** WORK INSTRUCTIONS **
Reprint all of the data below exactly as shown and skip every image.

###

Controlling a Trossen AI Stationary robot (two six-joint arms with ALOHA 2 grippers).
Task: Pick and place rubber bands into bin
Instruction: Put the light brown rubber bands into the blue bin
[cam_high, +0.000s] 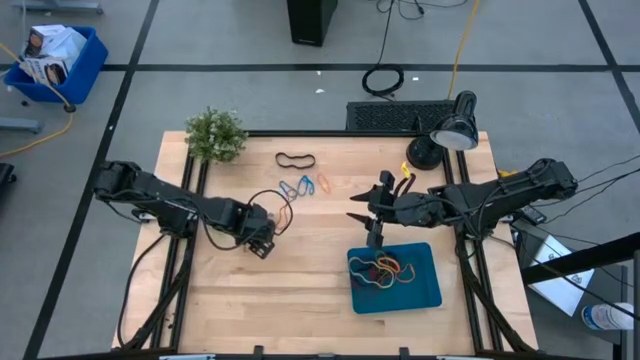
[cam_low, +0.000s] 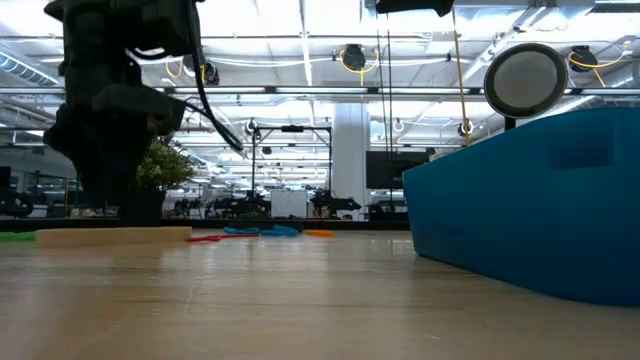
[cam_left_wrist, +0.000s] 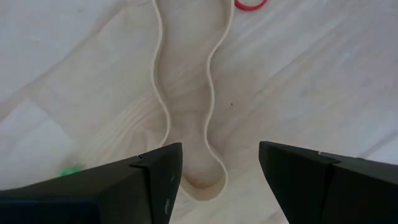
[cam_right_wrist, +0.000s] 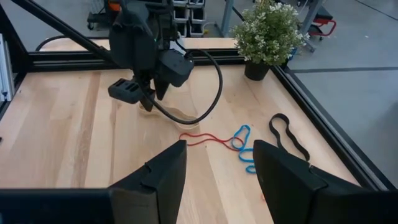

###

** EXERCISE SOLUTION **
Controlling a Trossen AI Stationary robot (two six-joint arms with ALOHA 2 grippers).
Task: Pick and place rubber bands into bin
Instruction: Put the light brown rubber bands into the blue bin
[cam_high, +0.000s] 
[cam_low, +0.000s] 
[cam_left_wrist, +0.000s] 
[cam_right_wrist, +0.000s] 

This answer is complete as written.